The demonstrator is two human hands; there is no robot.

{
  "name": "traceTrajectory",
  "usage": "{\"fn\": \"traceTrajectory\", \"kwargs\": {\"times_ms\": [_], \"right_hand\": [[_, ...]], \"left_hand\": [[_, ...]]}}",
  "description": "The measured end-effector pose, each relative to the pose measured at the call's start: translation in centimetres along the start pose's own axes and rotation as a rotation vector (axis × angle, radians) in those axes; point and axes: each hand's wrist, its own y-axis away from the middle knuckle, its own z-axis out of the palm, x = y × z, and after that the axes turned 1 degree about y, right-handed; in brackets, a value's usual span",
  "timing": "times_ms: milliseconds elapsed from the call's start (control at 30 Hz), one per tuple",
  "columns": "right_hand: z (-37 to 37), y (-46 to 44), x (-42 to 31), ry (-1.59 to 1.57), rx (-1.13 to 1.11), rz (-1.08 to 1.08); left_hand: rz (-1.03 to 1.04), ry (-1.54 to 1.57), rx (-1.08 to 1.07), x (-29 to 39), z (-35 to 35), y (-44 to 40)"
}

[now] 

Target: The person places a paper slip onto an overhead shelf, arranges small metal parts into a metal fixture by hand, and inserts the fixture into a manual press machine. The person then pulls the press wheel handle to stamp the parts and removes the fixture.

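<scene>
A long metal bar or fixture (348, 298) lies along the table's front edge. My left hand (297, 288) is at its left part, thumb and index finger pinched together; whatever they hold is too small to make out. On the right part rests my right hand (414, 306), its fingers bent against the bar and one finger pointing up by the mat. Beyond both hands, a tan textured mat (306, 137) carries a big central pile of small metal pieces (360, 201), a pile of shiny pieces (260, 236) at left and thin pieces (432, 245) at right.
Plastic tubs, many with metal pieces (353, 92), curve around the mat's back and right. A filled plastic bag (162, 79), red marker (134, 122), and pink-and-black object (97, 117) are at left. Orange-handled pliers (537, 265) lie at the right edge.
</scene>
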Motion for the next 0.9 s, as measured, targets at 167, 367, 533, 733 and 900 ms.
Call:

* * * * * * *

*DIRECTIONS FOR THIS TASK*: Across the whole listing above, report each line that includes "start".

*WRITTEN RESPONSE*:
  "description": "The measured end-effector pose, each relative to the pose measured at the call's start: translation in centimetres along the start pose's own axes and rotation as a rotation vector (axis × angle, radians) in those axes; point and axes: each hand's wrist, its own y-axis away from the middle knuckle, its own z-axis out of the palm, x = y × z, and after that the axes turned 1 degree about y, right-handed; in brackets, a value's usual span",
  "timing": "times_ms: milliseconds elapsed from the call's start (control at 30 Hz), one per tuple",

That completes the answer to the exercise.